--- TASK ---
All entries must be given again in full, exactly as they were supplied.

--- RECORD EXCERPTS ---
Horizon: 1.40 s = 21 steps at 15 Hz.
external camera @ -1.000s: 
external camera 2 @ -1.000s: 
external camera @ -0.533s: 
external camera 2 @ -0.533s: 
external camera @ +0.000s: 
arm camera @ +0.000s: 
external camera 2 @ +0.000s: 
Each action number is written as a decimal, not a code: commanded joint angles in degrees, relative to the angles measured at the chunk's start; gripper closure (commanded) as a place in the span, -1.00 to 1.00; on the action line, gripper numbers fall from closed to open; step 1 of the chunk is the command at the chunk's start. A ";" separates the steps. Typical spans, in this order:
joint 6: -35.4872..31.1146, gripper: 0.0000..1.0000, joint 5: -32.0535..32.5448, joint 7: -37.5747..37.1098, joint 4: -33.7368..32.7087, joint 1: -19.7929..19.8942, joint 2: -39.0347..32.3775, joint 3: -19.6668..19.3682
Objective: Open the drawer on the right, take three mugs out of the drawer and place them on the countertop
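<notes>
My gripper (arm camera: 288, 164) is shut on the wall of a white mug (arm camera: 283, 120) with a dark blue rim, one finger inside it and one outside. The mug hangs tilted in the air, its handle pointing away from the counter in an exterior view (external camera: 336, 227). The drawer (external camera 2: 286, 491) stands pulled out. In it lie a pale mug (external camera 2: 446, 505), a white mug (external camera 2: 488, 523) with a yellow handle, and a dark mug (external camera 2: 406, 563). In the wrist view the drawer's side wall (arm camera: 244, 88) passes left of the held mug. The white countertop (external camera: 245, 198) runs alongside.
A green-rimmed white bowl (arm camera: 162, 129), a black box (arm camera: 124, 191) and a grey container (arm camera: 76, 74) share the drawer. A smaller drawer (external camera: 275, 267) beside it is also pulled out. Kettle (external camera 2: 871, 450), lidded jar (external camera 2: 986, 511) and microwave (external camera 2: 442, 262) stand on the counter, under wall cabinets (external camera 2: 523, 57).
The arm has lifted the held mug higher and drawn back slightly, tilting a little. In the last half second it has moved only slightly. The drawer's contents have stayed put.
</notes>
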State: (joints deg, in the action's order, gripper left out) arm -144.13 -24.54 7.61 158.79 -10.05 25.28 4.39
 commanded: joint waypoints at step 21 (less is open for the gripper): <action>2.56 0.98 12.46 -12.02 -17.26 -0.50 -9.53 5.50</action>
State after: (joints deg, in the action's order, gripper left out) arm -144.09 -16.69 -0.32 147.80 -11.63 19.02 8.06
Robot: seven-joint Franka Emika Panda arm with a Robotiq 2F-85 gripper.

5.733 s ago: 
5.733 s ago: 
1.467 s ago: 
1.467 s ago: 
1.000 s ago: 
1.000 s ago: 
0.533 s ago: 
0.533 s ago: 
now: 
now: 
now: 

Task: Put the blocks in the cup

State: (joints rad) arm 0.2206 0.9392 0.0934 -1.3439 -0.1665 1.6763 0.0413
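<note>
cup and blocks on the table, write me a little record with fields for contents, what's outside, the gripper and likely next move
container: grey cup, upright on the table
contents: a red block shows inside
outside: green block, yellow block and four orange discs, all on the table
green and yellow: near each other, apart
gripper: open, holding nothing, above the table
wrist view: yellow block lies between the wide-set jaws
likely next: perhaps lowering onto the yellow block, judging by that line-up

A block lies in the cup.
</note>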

--- EXERCISE RESULT ---
Horizon: 1.40 s = 21 steps at 15 Hz.
external camera @ -1.000s: 
external camera 2 @ -1.000s: 
external camera @ -0.533s: 
external camera 2 @ -0.533s: 
external camera @ +0.000s: 
arm camera @ +0.000s: 
external camera 2 @ +0.000s: 
Each action number is written as a decimal, not a code: commanded joint angles in degrees, relative to the angles measured at the chunk's start; gripper closure (commanded) as a place in the span, -1.00 to 1.00; on the action line, gripper numbers fall from closed to open; step 1 of the chunk is the command at the chunk's start. A ";" separates the steps. Typical spans, in this order:
joint 6: -35.4872..31.1146, gripper: 0.0000..1.0000, joint 5: -32.0535..32.5448, joint 7: -37.5747..37.1098, joint 4: -33.7368..32.7087, joint 1: -19.7929..19.8942, joint 2: -39.0347..32.3775, joint 3: -19.6668..19.3682
Objective: Open the drawer on the right, take three mugs out of the drawer and place them on the countertop
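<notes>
My gripper (arm camera: 288, 164) is shut on the wall of a white mug (arm camera: 283, 120) with a dark blue rim, one finger inside it and one outside. The mug hangs tilted in the air, its handle pointing away from the counter in an exterior view (external camera: 336, 227). The drawer (external camera 2: 286, 491) stands pulled out. In it lie a pale mug (external camera 2: 446, 505), a white mug (external camera 2: 488, 523) with a yellow handle, and a dark mug (external camera 2: 406, 563). In the wrist view the drawer's side wall (arm camera: 244, 88) passes left of the held mug. The white countertop (external camera: 245, 198) runs alongside.
A green-rimmed white bowl (arm camera: 162, 129), a black box (arm camera: 124, 191) and a grey container (arm camera: 76, 74) share the drawer. A smaller drawer (external camera: 275, 267) beside it is also pulled out. Kettle (external camera 2: 871, 450), lidded jar (external camera 2: 986, 511) and microwave (external camera 2: 442, 262) stand on the counter, under wall cabinets (external camera 2: 523, 57).
The arm has lifted the held mug higher and drawn back slightly, tilting a little. In the last half second it has moved only slightly. The drawer's contents have stayed put.
</notes>
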State: (joints deg, in the action's order, gripper left out) arm -144.13 -24.54 7.61 158.79 -10.05 25.28 4.39
 commanded: joint waypoints at step 21 (less is open for the gripper): <action>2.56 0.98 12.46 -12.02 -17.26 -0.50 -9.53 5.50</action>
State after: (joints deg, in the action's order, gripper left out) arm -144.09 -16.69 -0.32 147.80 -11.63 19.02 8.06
Robot: seven-joint Franka Emika Panda arm with a Robotiq 2F-85 gripper.

5.733 s ago: 
5.733 s ago: 
1.467 s ago: 
1.467 s ago: 
1.000 s ago: 
1.000 s ago: 
0.533 s ago: 
0.533 s ago: 
now: 
now: 
now: 

Task: Put the blocks in the cup

State: (joints rad) arm 0.2206 0.9392 0.0934 -1.3439 -0.1665 1.6763 0.0413
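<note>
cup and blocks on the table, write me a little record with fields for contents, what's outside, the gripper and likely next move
container: grey cup, upright on the table
contents: a red block shows inside
outside: green block, yellow block and four orange discs, all on the table
green and yellow: near each other, apart
gripper: open, holding nothing, above the table
wrist view: yellow block lies between the wide-set jaws
likely next: perhaps lowering onto the yellow block, judging by that line-up

A block lies in the cup.
</note>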

What the answer needed to say has been said.